ACTION ITEM — Search term "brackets": copy each line of the records that contains it.

___ EXTRACTED ENTRIES

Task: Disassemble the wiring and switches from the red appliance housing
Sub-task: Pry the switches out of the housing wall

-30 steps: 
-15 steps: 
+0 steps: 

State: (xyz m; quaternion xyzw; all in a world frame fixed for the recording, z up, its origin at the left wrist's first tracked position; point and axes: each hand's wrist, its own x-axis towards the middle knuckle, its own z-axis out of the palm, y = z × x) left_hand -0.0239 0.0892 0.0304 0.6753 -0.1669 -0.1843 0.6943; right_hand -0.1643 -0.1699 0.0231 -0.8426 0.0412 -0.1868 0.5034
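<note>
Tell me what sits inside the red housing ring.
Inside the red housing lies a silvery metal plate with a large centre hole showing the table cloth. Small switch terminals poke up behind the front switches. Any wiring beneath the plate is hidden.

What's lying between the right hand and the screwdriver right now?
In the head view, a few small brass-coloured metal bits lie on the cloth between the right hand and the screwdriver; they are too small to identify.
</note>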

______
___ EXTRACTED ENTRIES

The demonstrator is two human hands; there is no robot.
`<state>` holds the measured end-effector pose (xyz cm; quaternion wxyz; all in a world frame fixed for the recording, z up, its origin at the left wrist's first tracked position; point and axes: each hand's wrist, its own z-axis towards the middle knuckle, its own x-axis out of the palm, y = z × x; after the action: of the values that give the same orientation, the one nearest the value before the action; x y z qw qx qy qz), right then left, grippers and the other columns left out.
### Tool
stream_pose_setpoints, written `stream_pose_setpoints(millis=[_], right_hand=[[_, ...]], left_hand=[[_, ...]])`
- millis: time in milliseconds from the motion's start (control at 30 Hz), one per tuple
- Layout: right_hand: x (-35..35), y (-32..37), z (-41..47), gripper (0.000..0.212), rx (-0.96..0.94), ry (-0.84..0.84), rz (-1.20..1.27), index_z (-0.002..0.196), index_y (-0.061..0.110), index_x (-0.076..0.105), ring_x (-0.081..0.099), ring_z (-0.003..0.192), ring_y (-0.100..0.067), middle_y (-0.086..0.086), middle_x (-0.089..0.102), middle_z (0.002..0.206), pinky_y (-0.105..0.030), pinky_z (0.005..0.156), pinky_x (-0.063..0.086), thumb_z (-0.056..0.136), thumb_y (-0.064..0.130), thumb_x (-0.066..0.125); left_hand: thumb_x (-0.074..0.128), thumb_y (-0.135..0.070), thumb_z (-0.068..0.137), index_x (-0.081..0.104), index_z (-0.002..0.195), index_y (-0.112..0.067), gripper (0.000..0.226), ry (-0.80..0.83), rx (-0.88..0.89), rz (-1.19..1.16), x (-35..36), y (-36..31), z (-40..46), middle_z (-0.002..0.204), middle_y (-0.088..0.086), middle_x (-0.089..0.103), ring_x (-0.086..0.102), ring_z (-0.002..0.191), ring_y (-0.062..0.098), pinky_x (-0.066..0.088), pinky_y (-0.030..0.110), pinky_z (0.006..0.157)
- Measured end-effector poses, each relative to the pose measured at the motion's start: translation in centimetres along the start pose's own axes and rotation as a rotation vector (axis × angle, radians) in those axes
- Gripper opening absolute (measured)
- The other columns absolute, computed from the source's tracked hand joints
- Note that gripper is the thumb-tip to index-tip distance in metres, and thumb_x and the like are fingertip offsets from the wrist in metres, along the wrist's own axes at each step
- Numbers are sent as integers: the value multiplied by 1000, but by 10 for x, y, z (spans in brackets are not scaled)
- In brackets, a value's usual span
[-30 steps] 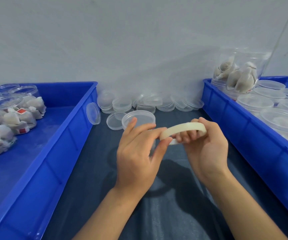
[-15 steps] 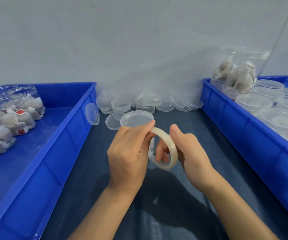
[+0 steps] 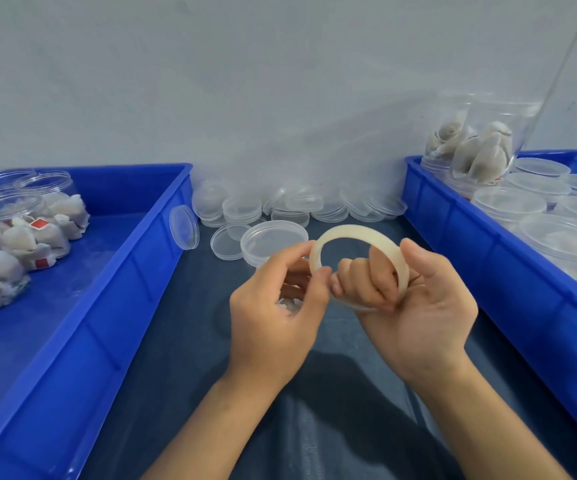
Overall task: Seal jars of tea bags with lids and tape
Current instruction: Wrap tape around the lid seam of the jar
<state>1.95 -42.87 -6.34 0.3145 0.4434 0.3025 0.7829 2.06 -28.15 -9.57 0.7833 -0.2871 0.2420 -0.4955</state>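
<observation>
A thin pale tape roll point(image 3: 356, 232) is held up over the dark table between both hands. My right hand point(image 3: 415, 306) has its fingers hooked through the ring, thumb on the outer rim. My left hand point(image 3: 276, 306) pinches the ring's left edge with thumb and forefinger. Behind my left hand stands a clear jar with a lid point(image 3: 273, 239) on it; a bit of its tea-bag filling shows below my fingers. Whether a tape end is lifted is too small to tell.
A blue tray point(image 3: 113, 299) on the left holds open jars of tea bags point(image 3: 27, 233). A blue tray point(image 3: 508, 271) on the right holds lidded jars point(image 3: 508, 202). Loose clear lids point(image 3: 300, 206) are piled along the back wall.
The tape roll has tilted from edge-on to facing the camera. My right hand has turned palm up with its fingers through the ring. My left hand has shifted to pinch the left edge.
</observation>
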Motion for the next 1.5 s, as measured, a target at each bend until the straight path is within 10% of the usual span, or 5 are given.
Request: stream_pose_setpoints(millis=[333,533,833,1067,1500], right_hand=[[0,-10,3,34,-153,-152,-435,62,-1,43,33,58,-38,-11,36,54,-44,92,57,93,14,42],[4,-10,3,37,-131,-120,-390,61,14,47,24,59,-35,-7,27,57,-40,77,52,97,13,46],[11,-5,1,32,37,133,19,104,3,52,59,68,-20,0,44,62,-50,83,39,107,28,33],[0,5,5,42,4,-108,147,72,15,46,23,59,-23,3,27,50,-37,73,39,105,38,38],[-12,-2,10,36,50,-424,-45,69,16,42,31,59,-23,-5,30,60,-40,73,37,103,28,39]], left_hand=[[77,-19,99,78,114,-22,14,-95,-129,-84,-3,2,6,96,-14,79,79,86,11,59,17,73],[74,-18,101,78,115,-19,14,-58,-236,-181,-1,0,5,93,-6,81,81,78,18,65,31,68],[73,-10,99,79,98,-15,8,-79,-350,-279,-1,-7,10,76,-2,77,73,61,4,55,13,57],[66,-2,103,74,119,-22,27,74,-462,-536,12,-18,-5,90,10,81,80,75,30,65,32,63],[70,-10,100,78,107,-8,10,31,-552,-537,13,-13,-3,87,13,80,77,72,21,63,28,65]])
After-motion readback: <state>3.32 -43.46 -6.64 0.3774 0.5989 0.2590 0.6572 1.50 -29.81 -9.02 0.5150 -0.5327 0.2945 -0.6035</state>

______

SOLUTION TO THE EXERCISE —
- Numbers are sent as integers: the value multiplied by 1000, but by 10 for x, y, z (spans in brackets are not scaled)
- In brackets, a value's usual span

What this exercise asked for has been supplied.